* **WORK INSTRUCTIONS**
Would you copy the material below word for word, beginning with its first line and ending with the line that contains "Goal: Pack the"?

* **SOURCE DATA**
◇ ◇ ◇ ◇

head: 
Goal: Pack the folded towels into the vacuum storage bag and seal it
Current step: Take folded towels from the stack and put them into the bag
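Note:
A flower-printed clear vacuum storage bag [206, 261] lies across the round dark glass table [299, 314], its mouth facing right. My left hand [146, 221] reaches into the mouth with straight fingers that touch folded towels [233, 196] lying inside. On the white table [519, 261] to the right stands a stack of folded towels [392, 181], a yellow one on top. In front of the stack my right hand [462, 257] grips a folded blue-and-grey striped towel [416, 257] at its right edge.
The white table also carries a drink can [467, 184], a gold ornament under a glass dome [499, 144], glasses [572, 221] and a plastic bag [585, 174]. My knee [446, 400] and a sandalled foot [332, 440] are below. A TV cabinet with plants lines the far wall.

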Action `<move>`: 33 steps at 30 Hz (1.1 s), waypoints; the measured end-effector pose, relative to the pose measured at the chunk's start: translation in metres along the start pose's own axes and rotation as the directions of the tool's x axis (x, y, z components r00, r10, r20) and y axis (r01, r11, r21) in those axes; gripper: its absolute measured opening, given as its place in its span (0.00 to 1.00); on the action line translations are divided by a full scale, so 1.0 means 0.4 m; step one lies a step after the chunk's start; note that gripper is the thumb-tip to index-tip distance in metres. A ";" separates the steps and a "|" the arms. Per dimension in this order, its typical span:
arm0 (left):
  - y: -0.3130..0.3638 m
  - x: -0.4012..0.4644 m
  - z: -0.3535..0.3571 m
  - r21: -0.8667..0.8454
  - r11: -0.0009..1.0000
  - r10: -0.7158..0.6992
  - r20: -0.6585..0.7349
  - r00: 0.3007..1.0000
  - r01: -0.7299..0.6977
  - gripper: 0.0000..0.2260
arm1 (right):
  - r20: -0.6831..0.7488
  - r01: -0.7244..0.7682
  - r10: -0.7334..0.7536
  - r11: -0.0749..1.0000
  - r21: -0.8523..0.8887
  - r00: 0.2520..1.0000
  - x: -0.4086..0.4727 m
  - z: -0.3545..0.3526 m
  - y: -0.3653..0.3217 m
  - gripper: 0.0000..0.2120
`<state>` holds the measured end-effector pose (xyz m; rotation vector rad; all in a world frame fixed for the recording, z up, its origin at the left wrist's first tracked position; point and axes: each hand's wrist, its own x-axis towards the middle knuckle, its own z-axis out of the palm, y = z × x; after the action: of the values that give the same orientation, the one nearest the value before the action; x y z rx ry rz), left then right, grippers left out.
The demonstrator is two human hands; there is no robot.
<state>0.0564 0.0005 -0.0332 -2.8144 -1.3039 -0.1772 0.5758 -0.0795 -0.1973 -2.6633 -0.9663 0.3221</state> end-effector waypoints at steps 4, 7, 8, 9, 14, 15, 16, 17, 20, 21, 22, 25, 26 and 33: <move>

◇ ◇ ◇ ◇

* **RESULT FOR THIS TASK**
head: 
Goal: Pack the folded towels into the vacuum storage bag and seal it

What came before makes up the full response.